When announcing the new policies in December, the NFL created a flowchart to explain how they work. Basically, the NFL will conduct an independent investigation, working with law enforcement but not interfering with law enforcement. “An individual is subject to discipline under the policy if the person is determined to be guilty of a criminal charge or if the NFL investigation demonstrates the person engaged in conduct prohibited by the policy,” the flowchart explains.

The real question is what that investigation process is going to look like. When it comes to domestic violence, it’s often hard to make charges stick because victims refuse to testify, often out of some combination of fear, loyalty to the abuser, and desire to make the entire situation just go away. In fact, the victim’s refusal to cooperate is the reason that North Carolina prosecutors are dropping charges against Hardy. But, as Hardy’s situation shows, the NFL is not bound by the same rules that lawyers for a legal prosecution must follow. Even when there is not enough evidence for a criminal conviction, the NFL can decide on its own that there’s enough evidence to find a player guilty of violating its code of conduct. 

Right now, there are very few details regarding Miller’s arrest. The San Francisco Chronicle has obtained the scanner recordings, “saying she was behind the restaurant and that her boyfriend had ‘attacked her and took her keys.’ ” As David Fucillo of the Niners Nation blog writes, “He could have grabbed her arm to grab the keys, he could have hit her, we just don’t know.” He posted a screenshot of a now-deleted Instagram rant where Miller appears to be berating his girlfriend, saying she would be “an embarrassment as a wife.”

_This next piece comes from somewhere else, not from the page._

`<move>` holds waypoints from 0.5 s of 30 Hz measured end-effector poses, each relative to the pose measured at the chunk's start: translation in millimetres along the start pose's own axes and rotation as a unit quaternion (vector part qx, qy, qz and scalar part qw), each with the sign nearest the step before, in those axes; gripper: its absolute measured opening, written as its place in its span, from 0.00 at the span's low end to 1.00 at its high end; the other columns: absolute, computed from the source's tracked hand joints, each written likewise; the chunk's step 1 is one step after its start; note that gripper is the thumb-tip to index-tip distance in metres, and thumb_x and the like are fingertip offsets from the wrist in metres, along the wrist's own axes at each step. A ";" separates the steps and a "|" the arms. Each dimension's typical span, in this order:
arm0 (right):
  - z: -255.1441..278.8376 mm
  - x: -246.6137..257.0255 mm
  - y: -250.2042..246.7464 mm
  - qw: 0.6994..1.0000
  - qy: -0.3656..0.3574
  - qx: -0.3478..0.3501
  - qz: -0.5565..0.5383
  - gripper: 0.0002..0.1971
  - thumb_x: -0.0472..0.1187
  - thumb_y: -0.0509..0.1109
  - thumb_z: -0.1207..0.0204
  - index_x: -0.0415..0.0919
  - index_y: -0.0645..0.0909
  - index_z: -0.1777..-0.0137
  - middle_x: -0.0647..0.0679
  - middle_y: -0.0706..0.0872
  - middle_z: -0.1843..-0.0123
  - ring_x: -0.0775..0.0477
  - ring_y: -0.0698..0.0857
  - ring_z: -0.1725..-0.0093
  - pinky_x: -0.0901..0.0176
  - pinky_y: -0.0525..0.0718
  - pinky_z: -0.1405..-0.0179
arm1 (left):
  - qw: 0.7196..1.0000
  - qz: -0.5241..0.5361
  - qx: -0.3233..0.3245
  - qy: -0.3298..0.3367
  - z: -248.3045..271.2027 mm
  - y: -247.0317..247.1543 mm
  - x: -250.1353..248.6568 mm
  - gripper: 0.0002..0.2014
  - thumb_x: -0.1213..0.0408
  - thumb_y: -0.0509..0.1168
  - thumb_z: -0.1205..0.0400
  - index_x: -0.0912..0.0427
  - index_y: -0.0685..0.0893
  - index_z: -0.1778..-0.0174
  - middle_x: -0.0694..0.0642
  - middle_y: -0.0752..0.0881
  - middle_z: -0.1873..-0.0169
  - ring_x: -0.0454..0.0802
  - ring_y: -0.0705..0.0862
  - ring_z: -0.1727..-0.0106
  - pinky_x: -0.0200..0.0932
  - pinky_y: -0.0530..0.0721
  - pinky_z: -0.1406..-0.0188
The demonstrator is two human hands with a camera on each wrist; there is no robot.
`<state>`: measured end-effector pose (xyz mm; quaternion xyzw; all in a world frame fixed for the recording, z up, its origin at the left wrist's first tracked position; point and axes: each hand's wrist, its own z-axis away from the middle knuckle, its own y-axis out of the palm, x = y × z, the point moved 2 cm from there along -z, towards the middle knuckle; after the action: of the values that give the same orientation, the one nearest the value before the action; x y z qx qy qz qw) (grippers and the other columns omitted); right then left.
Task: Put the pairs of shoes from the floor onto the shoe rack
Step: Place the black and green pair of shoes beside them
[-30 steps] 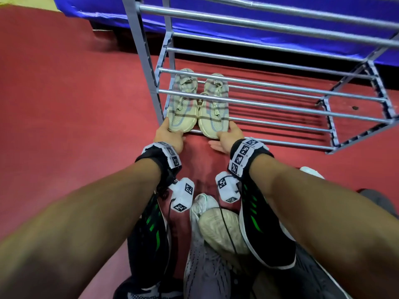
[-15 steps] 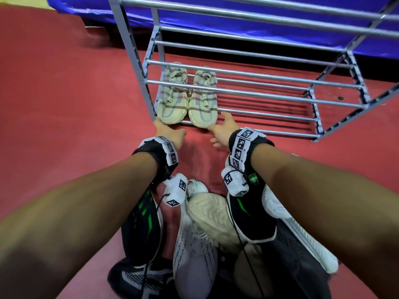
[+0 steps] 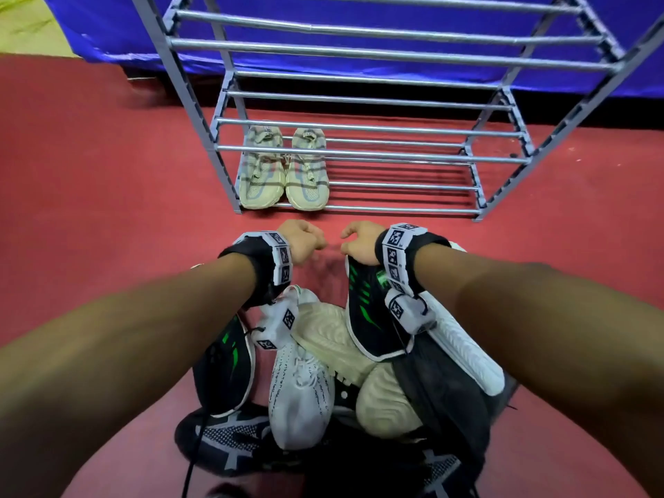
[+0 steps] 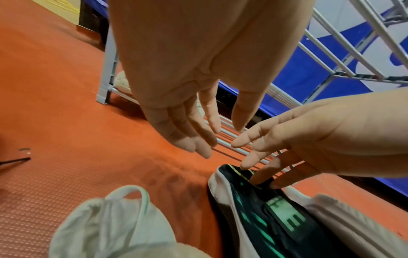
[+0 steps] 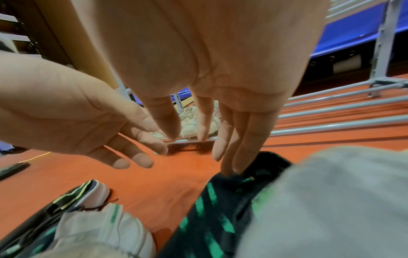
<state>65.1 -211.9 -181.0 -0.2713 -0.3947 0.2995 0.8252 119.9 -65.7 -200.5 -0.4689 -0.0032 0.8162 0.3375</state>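
Note:
A beige pair of shoes (image 3: 284, 170) stands side by side at the left end of the grey metal shoe rack's (image 3: 395, 209) bottom shelf. Both hands hover over the red floor between rack and shoe pile. My left hand (image 3: 316, 246) (image 4: 198, 139) is empty, its fingers straight and relaxed. My right hand (image 3: 346, 246) (image 5: 220, 148) points its fingers down, their tips touching the heel collar of a black shoe with green stripes (image 3: 370, 318) (image 4: 264, 218) (image 5: 209, 218). The matching black shoe (image 3: 226, 368) (image 5: 73, 195) lies under my left forearm.
The pile near me also holds a white knit shoe (image 3: 298, 397), cream shoes (image 3: 330, 339) lying sole-up, a white-soled shoe (image 3: 463, 346) and dark patterned shoes (image 3: 222, 440). A blue cover (image 3: 107, 30) hangs behind the rack. To the right of the beige pair the rack's bars are bare.
Both hands have let go of the beige pair and drawn back from the rack toward the pile. The right fingers now touch the black shoe.

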 end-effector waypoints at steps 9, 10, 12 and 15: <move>35.0 -26.0 -14.9 0.996 0.006 0.018 0.082 0.21 0.49 0.75 0.30 0.39 0.86 0.40 0.42 0.91 0.49 0.40 0.89 0.53 0.49 0.88 0.44 | 0.992 -0.111 0.057 -0.014 28.0 30.1 -4.4 0.04 0.68 0.69 0.19 0.57 0.85 0.60 0.55 0.83 0.67 0.49 0.76 0.71 0.37 0.74 0.73; 39.2 -26.4 -14.8 0.994 0.004 0.019 0.105 0.23 0.51 0.74 0.32 0.40 0.85 0.40 0.42 0.91 0.49 0.38 0.90 0.51 0.47 0.88 0.44 | 0.991 -0.126 0.049 -0.019 29.7 29.7 -1.2 0.03 0.67 0.69 0.19 0.58 0.85 0.58 0.56 0.83 0.65 0.51 0.76 0.68 0.39 0.75 0.70; 43.6 -25.0 -10.1 0.989 -0.011 0.031 0.142 0.24 0.53 0.73 0.31 0.40 0.83 0.38 0.42 0.91 0.49 0.37 0.90 0.49 0.50 0.88 0.45 | 0.987 -0.153 0.027 -0.036 28.0 22.2 12.4 0.04 0.64 0.68 0.18 0.60 0.86 0.53 0.58 0.84 0.60 0.53 0.79 0.61 0.42 0.77 0.61; 50.1 -16.0 -6.5 0.976 -0.025 0.026 0.214 0.28 0.52 0.71 0.23 0.31 0.79 0.30 0.39 0.88 0.37 0.37 0.87 0.39 0.55 0.84 0.45 | 0.985 -0.159 0.024 -0.062 21.2 4.1 36.9 0.05 0.64 0.68 0.18 0.60 0.83 0.58 0.60 0.83 0.60 0.54 0.79 0.57 0.45 0.77 0.57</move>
<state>17.9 -217.1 -157.2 -0.3206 -0.3403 0.4857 0.7386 89.1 -41.8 -218.1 -0.4030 -0.0790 0.7792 0.4734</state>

If the NFL finds that there was any physical violence, it should not hesitate to punish Miller. The coach of the 49ers, Jim Harbaugh, has gone on the record claiming the team has “no tolerance” for domestic violence, but, as my colleague Jeremy Stahl reported in September, there were four players with such charges playing on the team when he made that statement. Since then, they’ve let McDonald go. How seriously they will take this problem now that the heat is off, however, remains to be seen.